HW#3 - Transforming the US public schools data set

Using the public school characteristic data set collected in the 2017-2018 school year

Brittany Kenison
10-03-2021

Review

We ended the last blog post by looking at the data fields provided. The information appears to capture school location and contact information, student enrollment by grade, broken down by race/ethnicity and gender, and number of students by grade.

Here is a recap of all fields:

Show code
#read data from public school characteristics file
psc <- read_csv("../../_data/Public_School_Characteristics_2017-18.csv")

#display all column names
colnames(psc)
 [1] "X"                "Y"                "OBJECTID"        
 [4] "NCESSCH"          "NMCNTY"           "SURVYEAR"        
 [7] "STABR"            "LEAID"            "ST_LEAID"        
[10] "LEA_NAME"         "SCH_NAME"         "LSTREET1"        
[13] "LSTREET2"         "LSTREET3"         "LCITY"           
[16] "LSTATE"           "LZIP"             "LZIP4"           
[19] "PHONE"            "GSLO"             "GSHI"            
[22] "VIRTUAL"          "TOTFRL"           "FRELCH"          
[25] "REDLCH"           "PK"               "KG"              
[28] "G01"              "G02"              "G03"             
[31] "G04"              "G05"              "G06"             
[34] "G07"              "G08"              "G09"             
[37] "G10"              "G11"              "G12"             
[40] "G13"              "TOTAL"            "MEMBER"          
[43] "AM"               "HI"               "BL"              
[46] "WH"               "HP"               "TR"              
[49] "FTE"              "LATCOD"           "LONCOD"          
[52] "ULOCALE"          "STUTERATIO"       "STITLEI"         
[55] "AMALM"            "AMALF"            "ASALM"           
[58] "ASALF"            "HIALM"            "HIALF"           
[61] "BLALM"            "BLALF"            "WHALM"           
[64] "WHALF"            "HPALM"            "HPALF"           
[67] "TRALM"            "TRALF"            "TOTMENROL"       
[70] "TOTFENROL"        "STATUS"           "UG"              
[73] "AE"               "SCHOOL_TYPE_TEXT" "SY_STATUS_TEXT"  
[76] "SCHOOL_LEVEL"     "AS"               "CHARTER_TEXT"    
[79] "MAGNET_TEXT"     

What should this data represent?

Based on the data points, I’ve outlined my research interests into three categories:

Selecting data

Based on the defined interests above, we can narrow down the data set to following fields:

Show code
#update table by selecting fields to be used for analysis
psc <- psc%>%
  select (LEA_NAME, SCH_NAME, LSTATE, FRELCH, REDLCH, ULOCALE, STUTERATIO, FTE, PK:G13) 

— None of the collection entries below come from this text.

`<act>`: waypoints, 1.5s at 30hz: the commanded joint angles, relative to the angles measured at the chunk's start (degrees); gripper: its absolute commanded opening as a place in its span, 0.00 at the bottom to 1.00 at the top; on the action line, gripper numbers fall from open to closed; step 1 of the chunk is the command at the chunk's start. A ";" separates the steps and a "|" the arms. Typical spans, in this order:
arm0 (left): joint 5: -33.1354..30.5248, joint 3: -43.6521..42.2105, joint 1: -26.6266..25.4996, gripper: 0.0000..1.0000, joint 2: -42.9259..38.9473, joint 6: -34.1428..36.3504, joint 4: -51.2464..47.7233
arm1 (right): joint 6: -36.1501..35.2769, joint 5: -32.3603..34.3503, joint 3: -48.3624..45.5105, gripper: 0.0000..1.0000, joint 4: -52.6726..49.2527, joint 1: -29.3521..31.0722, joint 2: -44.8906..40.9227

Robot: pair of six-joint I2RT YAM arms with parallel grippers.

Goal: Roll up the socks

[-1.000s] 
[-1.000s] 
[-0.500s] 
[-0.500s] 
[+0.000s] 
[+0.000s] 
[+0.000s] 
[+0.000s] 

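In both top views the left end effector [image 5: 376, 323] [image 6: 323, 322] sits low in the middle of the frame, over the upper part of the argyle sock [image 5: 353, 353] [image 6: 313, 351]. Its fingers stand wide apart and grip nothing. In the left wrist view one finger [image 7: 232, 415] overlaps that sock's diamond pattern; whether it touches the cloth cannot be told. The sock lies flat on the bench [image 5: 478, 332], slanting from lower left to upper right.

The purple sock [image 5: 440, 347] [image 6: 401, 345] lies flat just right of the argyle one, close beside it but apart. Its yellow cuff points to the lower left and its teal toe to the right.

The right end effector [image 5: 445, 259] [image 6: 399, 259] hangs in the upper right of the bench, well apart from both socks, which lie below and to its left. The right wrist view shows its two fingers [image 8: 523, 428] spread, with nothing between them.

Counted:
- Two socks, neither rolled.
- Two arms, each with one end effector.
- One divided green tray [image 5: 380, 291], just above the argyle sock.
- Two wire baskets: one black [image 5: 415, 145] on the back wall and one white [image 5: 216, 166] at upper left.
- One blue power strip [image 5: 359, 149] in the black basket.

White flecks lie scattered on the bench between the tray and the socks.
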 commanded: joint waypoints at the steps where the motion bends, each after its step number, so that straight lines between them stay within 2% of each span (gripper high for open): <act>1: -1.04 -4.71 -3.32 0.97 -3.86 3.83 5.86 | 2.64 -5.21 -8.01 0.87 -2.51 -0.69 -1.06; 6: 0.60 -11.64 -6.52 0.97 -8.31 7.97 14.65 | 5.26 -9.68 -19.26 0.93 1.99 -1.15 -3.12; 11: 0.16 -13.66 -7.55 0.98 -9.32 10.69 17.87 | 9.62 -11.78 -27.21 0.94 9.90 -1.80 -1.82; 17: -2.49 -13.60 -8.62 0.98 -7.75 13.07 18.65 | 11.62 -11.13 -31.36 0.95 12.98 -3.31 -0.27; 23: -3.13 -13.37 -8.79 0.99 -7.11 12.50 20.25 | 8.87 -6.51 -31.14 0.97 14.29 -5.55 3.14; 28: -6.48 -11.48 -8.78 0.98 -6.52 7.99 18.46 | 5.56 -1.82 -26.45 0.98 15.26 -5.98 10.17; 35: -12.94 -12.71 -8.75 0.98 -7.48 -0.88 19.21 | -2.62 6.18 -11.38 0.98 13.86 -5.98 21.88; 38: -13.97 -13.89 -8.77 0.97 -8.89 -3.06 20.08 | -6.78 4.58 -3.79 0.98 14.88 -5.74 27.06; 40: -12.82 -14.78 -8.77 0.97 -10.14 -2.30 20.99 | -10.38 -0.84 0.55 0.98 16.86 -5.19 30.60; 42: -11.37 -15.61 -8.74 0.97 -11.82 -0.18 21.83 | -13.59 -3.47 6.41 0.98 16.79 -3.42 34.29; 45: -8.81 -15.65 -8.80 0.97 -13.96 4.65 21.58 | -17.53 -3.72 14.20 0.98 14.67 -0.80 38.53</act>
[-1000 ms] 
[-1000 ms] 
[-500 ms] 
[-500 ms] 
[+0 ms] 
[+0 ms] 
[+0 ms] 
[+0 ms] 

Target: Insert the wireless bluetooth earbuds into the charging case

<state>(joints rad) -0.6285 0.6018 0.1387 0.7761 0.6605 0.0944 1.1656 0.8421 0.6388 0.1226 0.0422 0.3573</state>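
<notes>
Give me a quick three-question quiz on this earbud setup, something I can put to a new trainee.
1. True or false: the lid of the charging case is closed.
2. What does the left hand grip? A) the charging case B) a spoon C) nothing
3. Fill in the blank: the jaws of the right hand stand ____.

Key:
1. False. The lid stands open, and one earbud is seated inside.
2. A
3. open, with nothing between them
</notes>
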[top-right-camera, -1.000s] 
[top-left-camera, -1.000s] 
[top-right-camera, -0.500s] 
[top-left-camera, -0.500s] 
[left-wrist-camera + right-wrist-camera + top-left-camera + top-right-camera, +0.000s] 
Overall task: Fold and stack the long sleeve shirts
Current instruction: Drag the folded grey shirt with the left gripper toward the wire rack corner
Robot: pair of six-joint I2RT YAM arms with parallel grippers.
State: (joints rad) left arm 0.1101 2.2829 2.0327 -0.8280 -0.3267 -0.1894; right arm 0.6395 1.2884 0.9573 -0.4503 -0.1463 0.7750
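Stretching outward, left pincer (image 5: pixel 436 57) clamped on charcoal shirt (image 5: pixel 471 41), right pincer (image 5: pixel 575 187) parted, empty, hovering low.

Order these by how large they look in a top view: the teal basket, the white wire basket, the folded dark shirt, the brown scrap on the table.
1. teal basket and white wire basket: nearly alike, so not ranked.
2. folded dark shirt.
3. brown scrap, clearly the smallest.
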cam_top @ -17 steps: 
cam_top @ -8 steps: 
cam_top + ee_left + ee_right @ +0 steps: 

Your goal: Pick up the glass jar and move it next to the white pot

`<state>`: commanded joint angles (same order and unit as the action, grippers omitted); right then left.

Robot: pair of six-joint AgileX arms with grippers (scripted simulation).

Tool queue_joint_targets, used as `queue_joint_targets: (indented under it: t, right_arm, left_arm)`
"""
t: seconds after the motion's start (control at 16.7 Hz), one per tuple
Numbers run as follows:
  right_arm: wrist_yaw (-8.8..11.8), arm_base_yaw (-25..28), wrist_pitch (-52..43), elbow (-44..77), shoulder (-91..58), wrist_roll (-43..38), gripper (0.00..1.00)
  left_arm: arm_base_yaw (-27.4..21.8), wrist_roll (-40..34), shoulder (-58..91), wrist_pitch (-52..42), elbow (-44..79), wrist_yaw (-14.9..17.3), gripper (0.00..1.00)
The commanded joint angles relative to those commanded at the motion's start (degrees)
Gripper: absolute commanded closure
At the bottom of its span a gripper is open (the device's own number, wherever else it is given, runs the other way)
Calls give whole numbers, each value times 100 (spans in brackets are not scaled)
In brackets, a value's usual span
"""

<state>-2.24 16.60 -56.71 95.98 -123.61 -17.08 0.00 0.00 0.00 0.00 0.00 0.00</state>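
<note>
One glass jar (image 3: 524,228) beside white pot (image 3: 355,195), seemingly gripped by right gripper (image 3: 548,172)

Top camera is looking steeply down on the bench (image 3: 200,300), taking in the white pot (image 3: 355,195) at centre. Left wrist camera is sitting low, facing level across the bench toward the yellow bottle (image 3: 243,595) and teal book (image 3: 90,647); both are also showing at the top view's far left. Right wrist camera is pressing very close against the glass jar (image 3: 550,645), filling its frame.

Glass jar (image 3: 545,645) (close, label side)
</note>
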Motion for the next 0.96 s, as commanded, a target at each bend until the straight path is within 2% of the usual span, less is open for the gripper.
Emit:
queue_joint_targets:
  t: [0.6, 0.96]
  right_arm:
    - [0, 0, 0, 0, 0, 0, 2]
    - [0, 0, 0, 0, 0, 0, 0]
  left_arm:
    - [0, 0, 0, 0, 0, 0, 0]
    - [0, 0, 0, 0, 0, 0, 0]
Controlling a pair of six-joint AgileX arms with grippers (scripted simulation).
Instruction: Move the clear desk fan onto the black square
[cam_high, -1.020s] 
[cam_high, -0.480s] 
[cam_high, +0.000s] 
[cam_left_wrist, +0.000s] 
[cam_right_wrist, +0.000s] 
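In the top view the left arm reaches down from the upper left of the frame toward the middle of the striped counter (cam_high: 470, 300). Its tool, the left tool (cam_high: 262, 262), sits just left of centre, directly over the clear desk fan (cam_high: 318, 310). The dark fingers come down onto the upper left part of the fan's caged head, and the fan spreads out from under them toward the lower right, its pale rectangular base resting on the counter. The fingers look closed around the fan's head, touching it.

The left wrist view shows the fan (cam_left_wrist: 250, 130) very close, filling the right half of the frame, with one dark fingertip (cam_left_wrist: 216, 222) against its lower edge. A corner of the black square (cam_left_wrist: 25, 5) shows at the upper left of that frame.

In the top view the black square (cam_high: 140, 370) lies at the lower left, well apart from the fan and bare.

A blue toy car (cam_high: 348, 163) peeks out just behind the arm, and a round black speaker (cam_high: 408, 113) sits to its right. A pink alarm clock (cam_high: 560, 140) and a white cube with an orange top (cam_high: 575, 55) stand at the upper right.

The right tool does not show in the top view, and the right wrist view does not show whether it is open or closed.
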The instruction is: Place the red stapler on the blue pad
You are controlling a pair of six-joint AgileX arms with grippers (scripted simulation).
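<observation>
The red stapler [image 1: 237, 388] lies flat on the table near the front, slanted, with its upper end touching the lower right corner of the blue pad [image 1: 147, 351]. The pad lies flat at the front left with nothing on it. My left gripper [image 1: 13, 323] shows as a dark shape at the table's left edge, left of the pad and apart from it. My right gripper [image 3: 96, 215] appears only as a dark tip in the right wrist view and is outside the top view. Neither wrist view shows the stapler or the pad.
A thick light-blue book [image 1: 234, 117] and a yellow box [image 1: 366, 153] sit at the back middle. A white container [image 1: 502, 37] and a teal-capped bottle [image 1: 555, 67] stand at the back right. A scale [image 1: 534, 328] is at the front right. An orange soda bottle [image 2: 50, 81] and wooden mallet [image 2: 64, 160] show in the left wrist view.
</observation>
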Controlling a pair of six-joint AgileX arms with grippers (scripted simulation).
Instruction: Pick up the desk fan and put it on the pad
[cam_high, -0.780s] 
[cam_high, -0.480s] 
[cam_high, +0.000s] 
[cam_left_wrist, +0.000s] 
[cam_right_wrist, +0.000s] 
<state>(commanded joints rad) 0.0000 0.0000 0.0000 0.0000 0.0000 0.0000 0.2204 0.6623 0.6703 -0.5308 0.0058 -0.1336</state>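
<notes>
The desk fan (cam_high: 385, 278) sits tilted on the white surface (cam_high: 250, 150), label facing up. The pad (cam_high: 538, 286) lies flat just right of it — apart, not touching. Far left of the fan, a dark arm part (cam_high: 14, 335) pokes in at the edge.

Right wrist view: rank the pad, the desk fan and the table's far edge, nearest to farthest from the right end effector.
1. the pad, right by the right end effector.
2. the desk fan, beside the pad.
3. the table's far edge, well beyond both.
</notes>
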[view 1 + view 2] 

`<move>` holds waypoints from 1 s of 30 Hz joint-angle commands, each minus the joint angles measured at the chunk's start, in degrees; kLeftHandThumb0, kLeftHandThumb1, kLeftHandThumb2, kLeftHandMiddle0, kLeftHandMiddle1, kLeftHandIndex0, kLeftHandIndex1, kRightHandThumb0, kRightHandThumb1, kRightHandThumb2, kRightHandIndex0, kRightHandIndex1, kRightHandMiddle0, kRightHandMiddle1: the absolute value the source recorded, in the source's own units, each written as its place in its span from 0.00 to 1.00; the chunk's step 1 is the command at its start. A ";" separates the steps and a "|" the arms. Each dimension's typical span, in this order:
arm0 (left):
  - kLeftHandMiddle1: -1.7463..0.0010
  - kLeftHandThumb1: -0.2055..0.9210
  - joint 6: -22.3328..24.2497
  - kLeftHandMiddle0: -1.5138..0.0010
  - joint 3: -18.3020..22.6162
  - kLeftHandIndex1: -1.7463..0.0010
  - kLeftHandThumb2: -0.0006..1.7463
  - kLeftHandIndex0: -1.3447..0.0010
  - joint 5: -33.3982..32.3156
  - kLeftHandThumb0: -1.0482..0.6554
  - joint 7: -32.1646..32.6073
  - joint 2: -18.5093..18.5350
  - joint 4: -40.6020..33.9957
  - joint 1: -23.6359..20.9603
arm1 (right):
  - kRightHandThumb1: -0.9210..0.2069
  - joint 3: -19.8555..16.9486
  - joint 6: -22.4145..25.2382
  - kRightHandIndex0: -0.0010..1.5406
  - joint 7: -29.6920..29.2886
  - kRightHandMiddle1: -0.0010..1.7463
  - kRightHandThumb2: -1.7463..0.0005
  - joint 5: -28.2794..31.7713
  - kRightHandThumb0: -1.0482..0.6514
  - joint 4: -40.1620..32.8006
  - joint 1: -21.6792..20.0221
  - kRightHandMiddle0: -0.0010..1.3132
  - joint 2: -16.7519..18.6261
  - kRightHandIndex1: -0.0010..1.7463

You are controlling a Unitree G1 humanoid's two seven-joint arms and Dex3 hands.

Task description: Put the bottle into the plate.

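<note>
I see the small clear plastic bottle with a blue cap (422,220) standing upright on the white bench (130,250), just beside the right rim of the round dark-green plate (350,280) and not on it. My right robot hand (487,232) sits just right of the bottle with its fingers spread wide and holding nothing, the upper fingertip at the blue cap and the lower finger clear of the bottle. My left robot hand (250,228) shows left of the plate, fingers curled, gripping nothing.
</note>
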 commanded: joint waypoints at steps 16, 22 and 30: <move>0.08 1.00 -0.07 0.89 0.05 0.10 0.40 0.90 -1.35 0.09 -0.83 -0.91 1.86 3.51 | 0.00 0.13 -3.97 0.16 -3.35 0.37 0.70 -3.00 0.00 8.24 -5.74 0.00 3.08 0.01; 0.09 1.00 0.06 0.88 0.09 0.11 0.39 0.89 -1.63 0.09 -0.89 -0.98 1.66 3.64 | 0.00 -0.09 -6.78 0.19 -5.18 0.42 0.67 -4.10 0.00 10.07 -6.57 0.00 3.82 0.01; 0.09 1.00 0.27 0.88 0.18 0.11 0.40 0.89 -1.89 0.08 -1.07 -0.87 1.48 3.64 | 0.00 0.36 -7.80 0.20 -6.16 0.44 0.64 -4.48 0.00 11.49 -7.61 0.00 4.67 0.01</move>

#display column names of updated table
colnames(psc)
 [1] "LEA_NAME"   "SCH_NAME"   "LSTATE"     "FRELCH"     "REDLCH"    
 [6] "ULOCALE"    "STUTERATIO" "FTE"        "PK"         "KG"        
[11] "G01"        "G02"        "G03"        "G04"        "G05"       
[16] "G06"        "G07"        "G08"        "G09"        "G10"       
[21] "G11"        "G12"        "G13"       

Make columns readable

Next, let’s rename the columns into a more readable format:

Show code
#rename columns into a readable format
psc <- psc %>%
  rename(District = LEA_NAME, School = SCH_NAME, State = LSTATE, Free_Lunch = FRELCH, Reduced_Lunch = REDLCH, Rural_Urban_Status  = ULOCALE, Student_Teacher_Ratio = STUTERATIO, Teacher_counts = FTE)

#display updated column names
colnames(psc)
 [1] "District"              "School"               
 [3] "State"                 "Free_Lunch"           
 [5] "Reduced_Lunch"         "Rural_Urban_Status"   
 [7] "Student_Teacher_Ratio" "Teacher_counts"       
 [9] "PK"                    "KG"                   
[11] "G01"                   "G02"                  
[13] "G03"                   "G04"                  
[15] "G05"                   "G06"                  
[17] "G07"                   "G08"                  
[19] "G09"                   "G10"                  
[21] "G11"                   "G12"                  
[23] "G13"                  

Divide and conquor

Now that we have distilled (get it?) the data down to only the necessary information, there is one final step to wrangle (I’m sorry) the data: create two tables.

Why two tables? The counts of students by grade need to be collapsed into one column to represent the grade variable. If we pivot within the same table, other numeric values will be repeated (for example, the free and reduced lunch counts) for each grade and school. This could cause mathematical errors later on if we are not careful.

The first table will reflect one row per school with other characteristic information, sorted alphabetically by State, District, then School:

Show code
##create a new table (psc_char) with school level characteristic data with one row per school
psc_char <- psc%>%
select (State, District, School, Free_Lunch, Reduced_Lunch, Rural_Urban_Status, Student_Teacher_Ratio, Teacher_counts)%>%
  arrange(State, District, School)

#display a subset of the results
paged_table(psc_char, options=list(rows.print = 10, max.print = 100))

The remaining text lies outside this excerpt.